La Roumanie en pleine confusion politique à la veille du 35e anniversaire de la chute de Ceausescu
La période des fêtes s'annonce agitée en Roumanie, à l'image des dernières semaines de cette année 2024, où la vie politique a été marquée par des soubresauts d'une ampleur inédite depuis la fin de la dictature. Rembobinons.
Fin novembre, le premier tour de la présidentielle est marqué par une énorme surprise : un candidat prorusse, presque inconnu au bataillon deux mois plus tôt, arrive en tête du scrutin, et devance une ancienne journaliste, qui a fait campagne sur la lutte contre la corruption. Le vainqueur, Calin Georgescu, a la soixantaine, et la particularité d'avoir mené sans campagne sans faire aucun meeting, ni participer au moindre débat entre candidats... Il a tout misé sur TikTok, où ses courtes vidéos ont connu un succès fulgurant (surtout lors des derniers jours avant le vote). Un peu trop fulgurant. Rapidement, des soupçons de manipulation apparaissent, et les services de renseignements roumains finissent par dévoiler publiquement des documents qui détaillent une opération d'envergure mise en place pour favoriser ses contenus, avec des influenceurs rémunérés pour diriger les utilisateurs de l'application (presque la moitié de la population en Roumanie) vers ses vidéos. Une ingérence étrangère est suspectée, et la Russie est dans le viseur.

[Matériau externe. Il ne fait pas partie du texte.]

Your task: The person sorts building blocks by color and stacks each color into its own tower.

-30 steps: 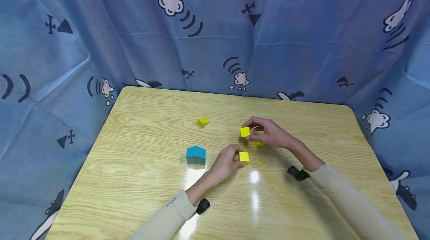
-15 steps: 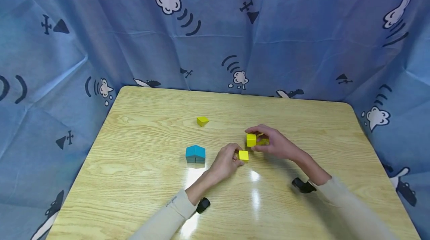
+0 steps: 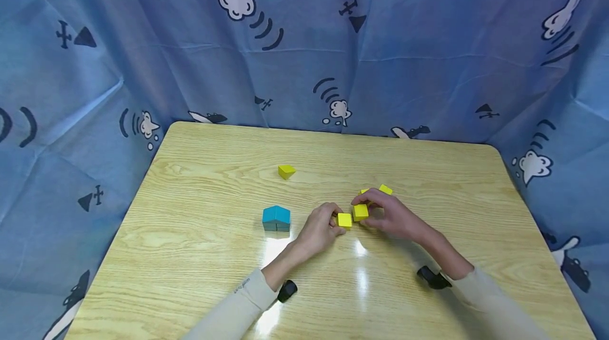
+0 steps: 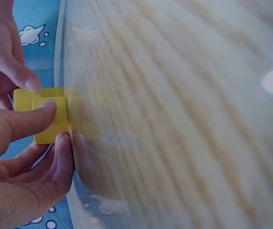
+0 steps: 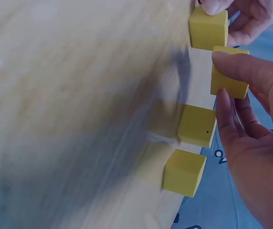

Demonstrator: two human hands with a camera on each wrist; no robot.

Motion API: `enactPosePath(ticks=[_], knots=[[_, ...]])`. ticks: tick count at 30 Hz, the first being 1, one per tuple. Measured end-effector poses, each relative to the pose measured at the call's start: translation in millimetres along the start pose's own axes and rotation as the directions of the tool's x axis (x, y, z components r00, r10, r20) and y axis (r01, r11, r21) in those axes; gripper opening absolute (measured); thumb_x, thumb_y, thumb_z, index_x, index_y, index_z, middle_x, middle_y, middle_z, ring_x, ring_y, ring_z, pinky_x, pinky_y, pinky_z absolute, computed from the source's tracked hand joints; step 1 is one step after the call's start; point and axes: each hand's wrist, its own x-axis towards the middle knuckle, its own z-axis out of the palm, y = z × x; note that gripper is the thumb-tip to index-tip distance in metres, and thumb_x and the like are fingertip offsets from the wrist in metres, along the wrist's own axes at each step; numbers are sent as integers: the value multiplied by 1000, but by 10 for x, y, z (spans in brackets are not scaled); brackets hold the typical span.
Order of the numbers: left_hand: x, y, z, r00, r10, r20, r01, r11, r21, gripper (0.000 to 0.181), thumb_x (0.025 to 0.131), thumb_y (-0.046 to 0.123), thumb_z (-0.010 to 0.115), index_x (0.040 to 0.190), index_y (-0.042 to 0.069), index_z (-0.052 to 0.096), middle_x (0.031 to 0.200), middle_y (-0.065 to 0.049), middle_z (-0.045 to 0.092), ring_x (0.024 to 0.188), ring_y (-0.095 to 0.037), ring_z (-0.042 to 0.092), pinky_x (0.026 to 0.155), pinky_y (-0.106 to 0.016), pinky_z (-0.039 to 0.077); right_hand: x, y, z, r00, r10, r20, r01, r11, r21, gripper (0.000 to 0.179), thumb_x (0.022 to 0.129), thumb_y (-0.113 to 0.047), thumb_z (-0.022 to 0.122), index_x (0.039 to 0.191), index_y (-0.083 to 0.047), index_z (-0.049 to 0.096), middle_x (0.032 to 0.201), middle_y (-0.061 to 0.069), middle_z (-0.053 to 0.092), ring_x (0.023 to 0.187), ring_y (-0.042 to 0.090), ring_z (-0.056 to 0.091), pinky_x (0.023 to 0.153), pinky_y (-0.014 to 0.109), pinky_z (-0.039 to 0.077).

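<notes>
My left hand (image 3: 317, 231) pinches a yellow cube (image 3: 344, 221) between thumb and fingers, low at the tabletop. Just to its right, my right hand (image 3: 392, 217) pinches a second yellow cube (image 3: 360, 212); a narrow gap separates the two in the head view. From the right wrist, the right hand's cube (image 5: 229, 78) shows under its thumb, near the left hand's cube (image 5: 208, 31). Two more yellow cubes, one (image 5: 197, 126) and another (image 5: 184, 172), sit by the right hand, partly hidden behind it in the head view.
A yellow wedge-shaped block (image 3: 286, 172) lies farther back on the wooden table (image 3: 200, 181). Left of the left hand stands a blue block shape with a peaked top (image 3: 276, 218). A blue patterned curtain (image 3: 295, 38) hangs behind the table.
My right hand has moved its cube toward me and slightly right, down beside the left hand's cube. Two cubes behind the right hand have come partly into view. The left hand stays put.
</notes>
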Motion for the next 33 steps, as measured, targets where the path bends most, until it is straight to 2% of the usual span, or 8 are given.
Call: enactPosePath(ticks=[7,16,23,33], knots=[[-1,-11,-5,1000,0,-2,0,1000,4,28,85,0,83,107,1,65,99,-5,62,86,-18,59,72,-19,49,-69,22,89,1000,24,18,-24,999,21,47,84,5,81,127,-3,64,121,7,63,103,20,60,88,39,57],[8,-16,0,1000,4,-6,-4,1000,4,28,84,-1,83,105,0,65,97,-7,63,86,-21,60,72,-20,49,-96,13,144,998,55,7,-55,998,8,44,84,4,81,125,-6,65,118,3,63,101,17,61,87,37,57],[8,-17,-5,1000,12,-4,-12,1000,7,28,85,-1,83,107,0,65,98,-10,63,86,-21,60,72,-19,49,-106,10,190,999,32,15,-32,999,9,43,86,2,80,124,-6,64,116,2,62,99,16,59,86,35,57],[7,-22,-7,1000,13,1,-13,1000,2,28,85,-1,82,107,-1,65,99,-8,63,87,-21,61,72,-19,49,-111,42,211,998,53,23,-55,997,50,41,87,-4,82,125,-6,64,118,4,64,102,18,62,90,37,57]])
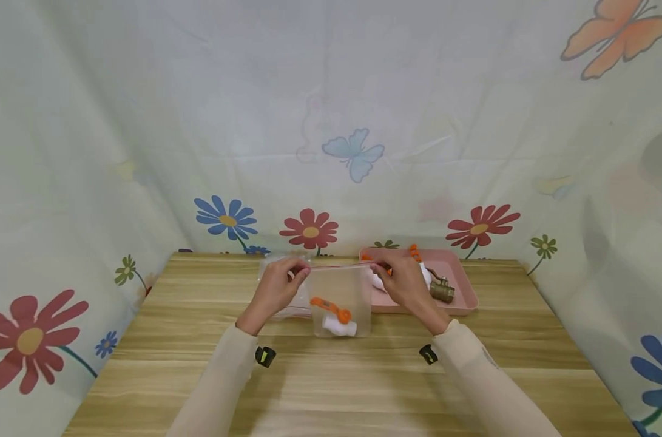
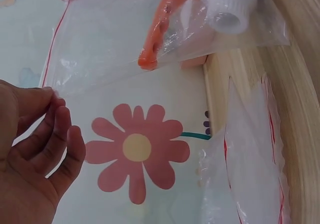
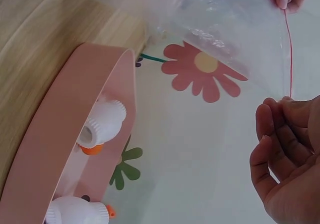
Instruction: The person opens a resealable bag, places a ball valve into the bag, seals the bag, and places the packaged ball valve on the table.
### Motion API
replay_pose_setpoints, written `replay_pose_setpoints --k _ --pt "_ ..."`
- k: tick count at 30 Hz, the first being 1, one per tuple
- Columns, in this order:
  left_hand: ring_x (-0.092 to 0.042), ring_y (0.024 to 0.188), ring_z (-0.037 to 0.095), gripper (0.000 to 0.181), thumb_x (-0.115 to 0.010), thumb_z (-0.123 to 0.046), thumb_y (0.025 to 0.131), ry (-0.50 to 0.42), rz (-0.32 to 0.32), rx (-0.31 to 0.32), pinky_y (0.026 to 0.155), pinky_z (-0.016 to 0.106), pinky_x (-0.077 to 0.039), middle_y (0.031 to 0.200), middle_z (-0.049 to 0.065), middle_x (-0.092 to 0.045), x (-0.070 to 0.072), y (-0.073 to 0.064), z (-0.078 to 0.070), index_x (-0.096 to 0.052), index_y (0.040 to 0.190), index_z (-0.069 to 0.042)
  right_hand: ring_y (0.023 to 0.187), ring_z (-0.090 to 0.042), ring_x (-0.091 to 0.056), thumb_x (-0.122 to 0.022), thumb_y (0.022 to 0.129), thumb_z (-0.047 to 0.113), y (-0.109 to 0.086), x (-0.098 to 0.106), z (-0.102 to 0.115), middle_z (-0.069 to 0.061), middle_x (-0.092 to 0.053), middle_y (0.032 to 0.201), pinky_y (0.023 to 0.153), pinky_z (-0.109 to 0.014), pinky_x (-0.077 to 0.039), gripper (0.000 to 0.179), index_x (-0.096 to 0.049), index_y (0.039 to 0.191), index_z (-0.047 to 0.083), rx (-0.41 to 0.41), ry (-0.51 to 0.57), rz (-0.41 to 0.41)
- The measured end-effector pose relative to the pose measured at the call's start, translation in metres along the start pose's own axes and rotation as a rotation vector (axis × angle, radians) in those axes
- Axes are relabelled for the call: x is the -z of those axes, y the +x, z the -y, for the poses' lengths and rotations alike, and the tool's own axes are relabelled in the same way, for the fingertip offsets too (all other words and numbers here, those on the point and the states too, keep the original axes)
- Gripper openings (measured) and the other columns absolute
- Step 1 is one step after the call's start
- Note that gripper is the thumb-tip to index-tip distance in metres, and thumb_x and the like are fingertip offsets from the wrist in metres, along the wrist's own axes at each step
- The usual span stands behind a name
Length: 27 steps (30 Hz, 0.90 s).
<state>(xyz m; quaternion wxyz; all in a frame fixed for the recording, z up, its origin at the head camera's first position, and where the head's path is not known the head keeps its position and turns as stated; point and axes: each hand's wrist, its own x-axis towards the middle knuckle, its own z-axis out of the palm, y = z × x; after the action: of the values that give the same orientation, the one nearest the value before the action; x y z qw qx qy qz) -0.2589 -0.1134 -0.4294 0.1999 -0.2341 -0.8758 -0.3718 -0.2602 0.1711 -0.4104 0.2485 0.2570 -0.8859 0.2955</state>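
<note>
Between my two hands hangs a clear zip bag (image 1: 341,285) with a red line along its top edge. My left hand (image 1: 278,284) pinches the top left corner between thumb and forefinger. The opposite top corner is pinched by my right hand (image 1: 400,280). At the bottom of the bag lies a white plastic ball valve (image 1: 338,326) with an orange lever handle (image 2: 159,29). In both wrist views the red-edged top is stretched straight from hand to hand. Whether the zip is fully pressed together cannot be told.
A pink tray (image 1: 467,285) stands at the back right behind my right hand, holding white valves (image 3: 102,124) with orange handles and a brass valve (image 1: 443,291). More clear zip bags (image 2: 250,169) lie on the wooden table (image 1: 331,388) at the left. A flower-printed curtain (image 1: 331,121) closes off the back.
</note>
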Motion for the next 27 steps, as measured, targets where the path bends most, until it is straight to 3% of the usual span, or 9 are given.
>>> replay_pose_setpoints --k 3,10,14,19,27 --pt "-0.061 0.075 0.014 0.010 -0.066 -0.014 0.094 0.009 0.001 0.012 0.065 0.027 -0.053 0.084 0.004 -0.069 -0.004 0.006 0.006 -0.072 0.096 -0.007 0.066 -0.015 -0.063 -0.070 0.089 0.012 0.007 -0.005 -0.006 -0.006 -0.076 0.090 0.060 -0.029 -0.048 0.020 -0.074 0.109 0.012 -0.029 -0.034 0.025" --pt "-0.064 0.078 0.017 0.014 -0.064 -0.014 0.095 0.006 0.011 0.051 0.068 0.032 -0.054 0.088 0.007 -0.071 -0.011 0.016 0.017 -0.073 0.101 -0.005 0.062 -0.017 -0.059 -0.066 0.093 0.017 0.020 -0.016 -0.015 -0.007 -0.074 0.082 0.059 -0.032 -0.046 0.016 -0.075 0.103 0.008 -0.129 -0.095 0.093" --pt "-0.064 0.078 0.017 0.015 -0.063 -0.015 0.096 -0.001 0.011 0.103 0.068 0.031 -0.053 0.087 0.006 -0.071 -0.015 0.022 0.022 -0.073 0.102 -0.006 0.069 -0.019 -0.064 -0.066 0.094 0.019 0.028 -0.022 -0.020 -0.006 -0.074 0.084 0.063 -0.035 -0.050 0.015 -0.075 0.100 0.009 -0.151 -0.118 0.101" --pt "-0.065 0.077 0.017 0.016 -0.063 -0.016 0.096 -0.009 0.013 0.125 0.068 0.031 -0.053 0.087 0.006 -0.072 -0.019 0.029 0.029 -0.074 0.103 -0.006 0.074 -0.023 -0.067 -0.065 0.095 0.022 0.035 -0.028 -0.024 -0.005 -0.075 0.086 0.066 -0.037 -0.053 0.016 -0.076 0.099 0.012 -0.188 -0.168 0.109" --pt "-0.063 0.076 0.018 0.014 -0.063 -0.014 0.095 0.001 -0.010 0.182 0.067 0.031 -0.050 0.087 0.007 -0.071 -0.027 0.038 0.038 -0.073 0.101 -0.005 0.072 -0.018 -0.064 -0.063 0.096 0.027 0.042 -0.037 -0.029 -0.001 -0.072 0.084 0.063 -0.034 -0.051 0.018 -0.074 0.104 0.015 -0.240 -0.192 0.152"
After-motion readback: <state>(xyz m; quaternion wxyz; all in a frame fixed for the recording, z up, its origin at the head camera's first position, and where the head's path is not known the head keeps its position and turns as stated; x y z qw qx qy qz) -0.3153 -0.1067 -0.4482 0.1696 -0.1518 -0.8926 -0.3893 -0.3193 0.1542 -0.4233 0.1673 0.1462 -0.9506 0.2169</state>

À deux jours seulement du second tour, la Cour constitutionnelle finit par annuler la présidentielle ! Une décision contestée par les deux finalistes, ce qui renforce la confusion. Car entre les deux tours, les Roumains ont aussi voté pour élire leurs députés, et le scrutin est marqué par une percée de l'extrême droite. Des parlementaires qui doivent prêter serment vendredi 20 décembre à Bucarest, dans une atmosphère très particulière car la polémique ne retombe pas. Si des signes manifestes d'une intervention organisée autour de la campagne présidentielle existent, il est très difficile de prouver dans un délai aussi court la manipulation du réseau social TikTok, et de remonter aux commanditaires. Depuis, la Commission européenne a ouvert une enquête, mais les oppositions crient à la manipulation et au manque de transparence des autorités, qui avaient visiblement des alertes avant le 1er tour, qui lui n'a pas été reporté...
Un pays sans gouvernement et sans président élu
C'est dans ce contexte pour le moins troublé que le mandat de l'actuel président, Klaus Iohannis, doit se terminer samedi 21 décembre. Une majeure partie de la presse et de l'opinion réclame son départ, en lui attribuant la responsabilité de l'impasse, et des manifestations sont prévues tout au long du week-end, devant les sièges des partis, et devant le palais présidentiel, pour exiger la vérité sur ce qu'il s'est passé.
Une situation préoccupante pour la Roumanie, et pour l'Europe, confrontée pour la première fois à une telle ingérence électorale, et dont l'un des pays membres se retrouve sans gouvernement et sans président élu, en pleine poussée d'un mouvement hostile à l'UE et à l'OTAN.
Une période de trouble juste avant Noël, qui rappellera sans doute de douloureux souvenirs en Roumanie, où la journée de lundi 23 décembre marquera le 35e anniversaire de la chute du régime dictatorial de Nicolae Ceausecu, qui avait conduit le 25 décembre 1989 au jugement expéditif et à l'exécution du dirigeant et de son épouse.